EXERCISE OBJECTIVE -
Below are records to write out again, exactly as they read.

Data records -
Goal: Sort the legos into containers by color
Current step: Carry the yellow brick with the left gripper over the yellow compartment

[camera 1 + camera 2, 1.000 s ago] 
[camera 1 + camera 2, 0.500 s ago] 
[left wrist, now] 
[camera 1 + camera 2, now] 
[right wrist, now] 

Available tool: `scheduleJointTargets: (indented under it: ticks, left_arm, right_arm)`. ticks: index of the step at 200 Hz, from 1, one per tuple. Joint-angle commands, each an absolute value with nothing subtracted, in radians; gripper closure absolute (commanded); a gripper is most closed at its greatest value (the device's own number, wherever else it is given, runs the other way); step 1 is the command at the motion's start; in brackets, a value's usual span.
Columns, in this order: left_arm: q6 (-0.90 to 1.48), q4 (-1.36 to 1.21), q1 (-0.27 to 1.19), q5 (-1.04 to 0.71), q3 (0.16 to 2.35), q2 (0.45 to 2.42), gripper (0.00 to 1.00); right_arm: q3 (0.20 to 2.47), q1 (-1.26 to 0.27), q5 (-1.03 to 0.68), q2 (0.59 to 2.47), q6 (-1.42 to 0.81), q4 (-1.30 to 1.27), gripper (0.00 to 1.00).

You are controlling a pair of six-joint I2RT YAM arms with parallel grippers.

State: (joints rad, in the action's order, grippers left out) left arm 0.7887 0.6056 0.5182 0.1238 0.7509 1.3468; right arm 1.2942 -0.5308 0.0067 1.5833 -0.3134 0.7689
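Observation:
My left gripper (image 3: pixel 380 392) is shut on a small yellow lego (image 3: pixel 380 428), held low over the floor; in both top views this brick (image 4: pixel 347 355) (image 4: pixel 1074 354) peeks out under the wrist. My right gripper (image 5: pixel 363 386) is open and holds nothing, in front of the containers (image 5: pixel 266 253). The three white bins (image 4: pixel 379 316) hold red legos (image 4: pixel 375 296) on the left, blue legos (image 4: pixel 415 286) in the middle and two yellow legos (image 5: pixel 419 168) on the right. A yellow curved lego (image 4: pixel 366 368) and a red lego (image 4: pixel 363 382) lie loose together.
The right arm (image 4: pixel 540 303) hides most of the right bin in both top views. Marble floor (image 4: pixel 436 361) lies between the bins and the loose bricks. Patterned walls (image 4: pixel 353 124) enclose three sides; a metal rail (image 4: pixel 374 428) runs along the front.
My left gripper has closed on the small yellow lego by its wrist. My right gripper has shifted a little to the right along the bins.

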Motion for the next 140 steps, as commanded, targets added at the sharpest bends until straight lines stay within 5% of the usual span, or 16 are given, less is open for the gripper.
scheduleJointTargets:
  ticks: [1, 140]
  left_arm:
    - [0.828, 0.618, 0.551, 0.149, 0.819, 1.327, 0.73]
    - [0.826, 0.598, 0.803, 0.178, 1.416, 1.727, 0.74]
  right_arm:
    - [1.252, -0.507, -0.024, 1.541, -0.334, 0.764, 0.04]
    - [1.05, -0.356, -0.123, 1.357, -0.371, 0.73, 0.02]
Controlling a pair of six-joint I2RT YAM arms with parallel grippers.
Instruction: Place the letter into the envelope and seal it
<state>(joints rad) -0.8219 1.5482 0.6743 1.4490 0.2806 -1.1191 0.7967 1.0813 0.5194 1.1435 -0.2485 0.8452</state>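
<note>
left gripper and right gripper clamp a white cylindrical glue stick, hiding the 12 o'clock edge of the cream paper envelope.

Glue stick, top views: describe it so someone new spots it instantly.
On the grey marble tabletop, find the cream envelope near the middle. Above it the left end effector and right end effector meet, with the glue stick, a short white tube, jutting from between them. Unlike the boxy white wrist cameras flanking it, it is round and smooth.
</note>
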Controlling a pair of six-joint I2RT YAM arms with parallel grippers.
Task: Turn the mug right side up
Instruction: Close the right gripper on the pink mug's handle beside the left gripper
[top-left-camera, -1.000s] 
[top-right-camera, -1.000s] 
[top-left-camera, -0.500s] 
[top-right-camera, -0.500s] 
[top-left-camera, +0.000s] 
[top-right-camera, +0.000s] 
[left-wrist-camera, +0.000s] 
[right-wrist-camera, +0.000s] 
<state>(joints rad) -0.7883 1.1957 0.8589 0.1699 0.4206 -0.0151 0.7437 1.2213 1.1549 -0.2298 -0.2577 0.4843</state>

SOLUTION FOR THIS PROBLEM -
Goal: Sort the legos into containers by color
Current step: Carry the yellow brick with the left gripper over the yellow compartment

[camera 1 + camera 2, 1.000 s ago] 
[camera 1 + camera 2, 0.500 s ago] 
[left wrist, now] 
[camera 1 + camera 2, now] 
[right wrist, now] 

Available tool: `scheduleJointTargets: (indented under it: ticks, left_arm, right_arm)`. ticks: index of the step at 200 Hz, from 1, one per tuple. Joint-angle commands, each an absolute value with nothing subtracted, in radians; gripper closure absolute (commanded); a gripper is most closed at its greatest value (the device's own number, wherever else it is given, runs the other way); step 1 is the command at the motion's start; in brackets, a value's usual span.
Columns, in this order: left_arm: q6 (-0.90 to 1.48), q4 (-1.36 to 1.21), q1 (-0.27 to 1.19), q5 (-1.04 to 0.71), q3 (0.16 to 2.35), q2 (0.45 to 2.42), gripper (0.00 to 1.00); right_arm: q3 (0.20 to 2.47), q1 (-1.26 to 0.27), q5 (-1.03 to 0.68), q2 (0.59 to 2.47), q6 (-1.42 to 0.81), q4 (-1.30 to 1.27), gripper (0.00 to 1.00).

You are controlling a pair of six-joint I2RT YAM arms with parallel grippers.

State: (joints rad, in the action's order, grippers left out) left arm 0.7887 0.6056 0.5182 0.1238 0.7509 1.3468; right arm 1.2942 -0.5308 0.0067 1.5833 -0.3134 0.7689
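Observation:
My left gripper (image 3: pixel 380 392) is shut on a small yellow lego (image 3: pixel 380 428), held low over the floor; in both top views this brick (image 4: pixel 347 355) (image 4: pixel 1074 354) peeks out under the wrist. My right gripper (image 5: pixel 363 386) is open and holds nothing, in front of the containers (image 5: pixel 266 253). The three white bins (image 4: pixel 379 316) hold red legos (image 4: pixel 375 296) on the left, blue legos (image 4: pixel 415 286) in the middle and two yellow legos (image 5: pixel 419 168) on the right. A yellow curved lego (image 4: pixel 366 368) and a red lego (image 4: pixel 363 382) lie loose together.
The right arm (image 4: pixel 540 303) hides most of the right bin in both top views. Marble floor (image 4: pixel 436 361) lies between the bins and the loose bricks. Patterned walls (image 4: pixel 353 124) enclose three sides; a metal rail (image 4: pixel 374 428) runs along the front.
My left gripper has closed on the small yellow lego by its wrist. My right gripper has shifted a little to the right along the bins.
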
Motion for the next 140 steps, as commanded, targets added at the sharpest bends until straight lines stay within 5% of the usual span, or 16 are given, less is open for the gripper.
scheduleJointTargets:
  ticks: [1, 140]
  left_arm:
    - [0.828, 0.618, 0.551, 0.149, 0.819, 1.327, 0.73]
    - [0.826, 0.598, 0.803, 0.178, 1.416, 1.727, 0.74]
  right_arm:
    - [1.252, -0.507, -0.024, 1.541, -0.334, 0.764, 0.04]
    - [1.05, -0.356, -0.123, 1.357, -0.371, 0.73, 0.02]
Controlling a pair of six-joint I2RT YAM arms with parallel grippers.
Instruction: Place the letter into the envelope and seal it
<state>(joints rad) -0.8219 1.5482 0.6743 1.4490 0.2806 -1.1191 0.7967 1.0813 0.5194 1.1435 -0.2485 0.8452</state>
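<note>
left gripper and right gripper clamp a white cylindrical glue stick, hiding the 12 o'clock edge of the cream paper envelope.

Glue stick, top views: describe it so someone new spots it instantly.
On the grey marble tabletop, find the cream envelope near the middle. Above it the left end effector and right end effector meet, with the glue stick, a short white tube, jutting from between them. Unlike the boxy white wrist cameras flanking it, it is round and smooth.
</note>
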Controlling a pair of six-joint I2RT YAM arms with parallel grippers.
Task: Turn the mug right side up
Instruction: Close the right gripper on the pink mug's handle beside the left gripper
[top-left-camera, -1.000s] 
[top-right-camera, -1.000s] 
[top-left-camera, -0.500s] 
[top-right-camera, -0.500s] 
[top-left-camera, +0.000s] 
[top-right-camera, +0.000s] 
[left-wrist-camera, +0.000s] 
[right-wrist-camera, +0.000s] 
<state>(joints rad) -0.7883 1.1957 0.8589 0.1699 0.4206 -0.0151 0.7437 1.2213 1.1549 -0.2298 -0.2577 0.4843</state>

No further output is expected here.